LISTED RECORDS below:

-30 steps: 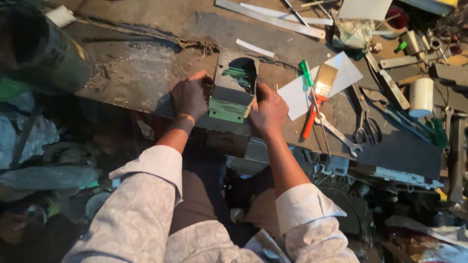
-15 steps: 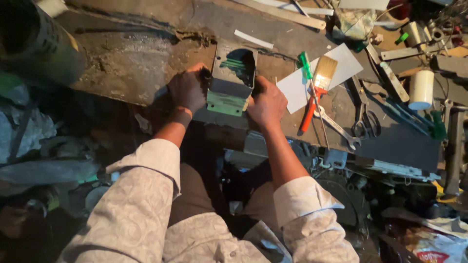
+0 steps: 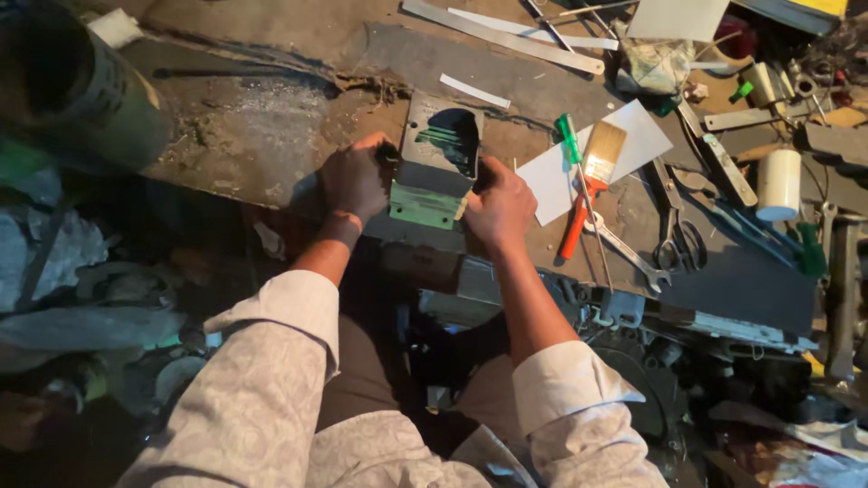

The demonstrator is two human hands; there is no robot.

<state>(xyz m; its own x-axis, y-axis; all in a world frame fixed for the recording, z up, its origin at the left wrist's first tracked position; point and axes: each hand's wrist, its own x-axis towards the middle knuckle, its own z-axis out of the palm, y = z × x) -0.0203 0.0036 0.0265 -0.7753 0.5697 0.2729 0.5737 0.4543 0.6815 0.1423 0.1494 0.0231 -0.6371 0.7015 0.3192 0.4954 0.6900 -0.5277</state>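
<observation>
Two hands meet on one grey metal casing [image 3: 438, 158] in our head view. It lies flat at the near edge of the workbench [image 3: 262, 136], with a dark oval opening in its upper part and a green plate [image 3: 423, 206] across its near end. Our left hand [image 3: 355, 181] grips the casing's left side, fingers curled and pressed together against the edge. Our right hand [image 3: 500, 206] clasps the right side the same way — fingers folded close, thumb near the green plate. Both sleeves are pale and patterned.

Just to the right of the right hand lies a white sheet [image 3: 624, 145], and on it rests a paintbrush [image 3: 592, 176] with an orange handle, beside a green-handled screwdriver [image 3: 571, 145]. A wrench [image 3: 624, 248] lies close to the brush handle, and a pair of scissors [image 3: 674, 230] sits a little further right. A white roll [image 3: 778, 185] stands near the bench's right end. Long metal strips [image 3: 506, 36] lie across the far side — well apart from the casing. A big dark cylinder [image 3: 63, 86] fills the upper left corner.
</observation>
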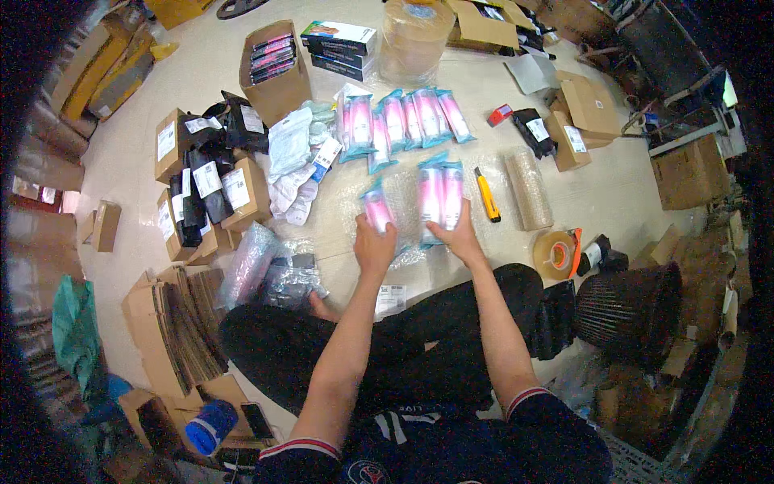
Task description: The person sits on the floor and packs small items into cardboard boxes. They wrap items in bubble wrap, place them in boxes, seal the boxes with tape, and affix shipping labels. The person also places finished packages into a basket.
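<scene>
My left hand (375, 247) holds one pink-and-white tube-shaped pack (378, 209) in a clear wrapper with teal ends. Two like packs (440, 189) stand side by side in my right hand (458, 237), its thumb across their lower end. Under both hands lies a sheet of clear bubble wrap (402, 196). Further off, several more of the pink packs (396, 121) are lined up on the floor. A yellow snap-off utility knife (487, 195) rests to the right of my right hand, with a roll of bubble wrap (528, 189) beyond it.
Labelled cartons and black mailer bags (208, 181) are heaped at left, beside pale plastic packets (290, 145). An open carton (275, 91) and a large wrap roll (417, 42) stand at the back. Packing tape (555, 255) lies by my right knee; flattened cardboard (181, 327) leans at left.
</scene>
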Demonstrator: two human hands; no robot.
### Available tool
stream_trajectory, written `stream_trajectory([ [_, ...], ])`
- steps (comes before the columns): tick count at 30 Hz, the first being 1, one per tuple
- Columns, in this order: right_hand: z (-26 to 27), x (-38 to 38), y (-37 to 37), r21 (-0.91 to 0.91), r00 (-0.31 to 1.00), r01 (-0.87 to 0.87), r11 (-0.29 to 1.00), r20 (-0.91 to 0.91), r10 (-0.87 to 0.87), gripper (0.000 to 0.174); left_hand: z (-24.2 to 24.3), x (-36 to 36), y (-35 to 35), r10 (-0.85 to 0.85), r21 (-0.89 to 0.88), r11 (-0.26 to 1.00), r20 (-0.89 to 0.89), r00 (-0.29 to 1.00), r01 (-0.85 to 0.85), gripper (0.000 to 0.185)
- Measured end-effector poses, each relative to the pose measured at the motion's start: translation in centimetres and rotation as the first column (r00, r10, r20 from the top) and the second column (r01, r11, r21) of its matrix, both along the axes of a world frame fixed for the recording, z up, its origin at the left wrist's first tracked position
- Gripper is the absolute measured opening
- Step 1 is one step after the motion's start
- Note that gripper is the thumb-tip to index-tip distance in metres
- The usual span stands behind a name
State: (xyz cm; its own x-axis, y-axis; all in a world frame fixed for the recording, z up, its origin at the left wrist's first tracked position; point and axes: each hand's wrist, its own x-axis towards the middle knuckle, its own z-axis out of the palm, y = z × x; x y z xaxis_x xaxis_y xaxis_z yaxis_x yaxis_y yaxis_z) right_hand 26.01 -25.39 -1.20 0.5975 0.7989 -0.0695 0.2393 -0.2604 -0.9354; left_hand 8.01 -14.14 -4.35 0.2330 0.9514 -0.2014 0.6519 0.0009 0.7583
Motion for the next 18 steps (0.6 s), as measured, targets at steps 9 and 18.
stream_trajectory([
  [9,-3.7,-5.7,3.0,-0.143,0.986,-0.134,0.981,-0.115,0.118,0.077,-2.3,-3.2,1.2,-0.012,-0.09,0.996,0.139,0.99,0.025,0.076],
  [18,-2.3,-1.5,4.3,-0.133,0.999,0.034,0.99,0.005,-0.034,0.051,-0.3,-2.2,-0.3,-0.073,-0.058,0.996,0.029,0.997,0.075,0.091],
])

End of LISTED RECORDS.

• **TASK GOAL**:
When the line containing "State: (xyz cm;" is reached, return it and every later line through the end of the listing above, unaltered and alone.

• **SOLUTION TO THIS PROBLEM**:
State: (xyz cm; its own x-axis, y-axis; all in a world frame fixed for the recording, z up, its origin at the left wrist's first tracked position; point and axes: each hand's wrist, its own x-axis towards the middle knuckle, its own z-axis out of the palm, y = z × x; x y z xaxis_x xaxis_y xaxis_z yaxis_x yaxis_y yaxis_z) right_hand 26.01 -25.39 -1.20 0.5975 0.7989 -0.0695 0.2393 -0.2604 -0.9354; left_hand 8.01 -14.14 -4.35 0.2330 0.9514 -0.2014 0.6519 0.0009 0.7583
Motion for the next 18 steps (0.6 s), as measured, targets at steps 9 and 18.
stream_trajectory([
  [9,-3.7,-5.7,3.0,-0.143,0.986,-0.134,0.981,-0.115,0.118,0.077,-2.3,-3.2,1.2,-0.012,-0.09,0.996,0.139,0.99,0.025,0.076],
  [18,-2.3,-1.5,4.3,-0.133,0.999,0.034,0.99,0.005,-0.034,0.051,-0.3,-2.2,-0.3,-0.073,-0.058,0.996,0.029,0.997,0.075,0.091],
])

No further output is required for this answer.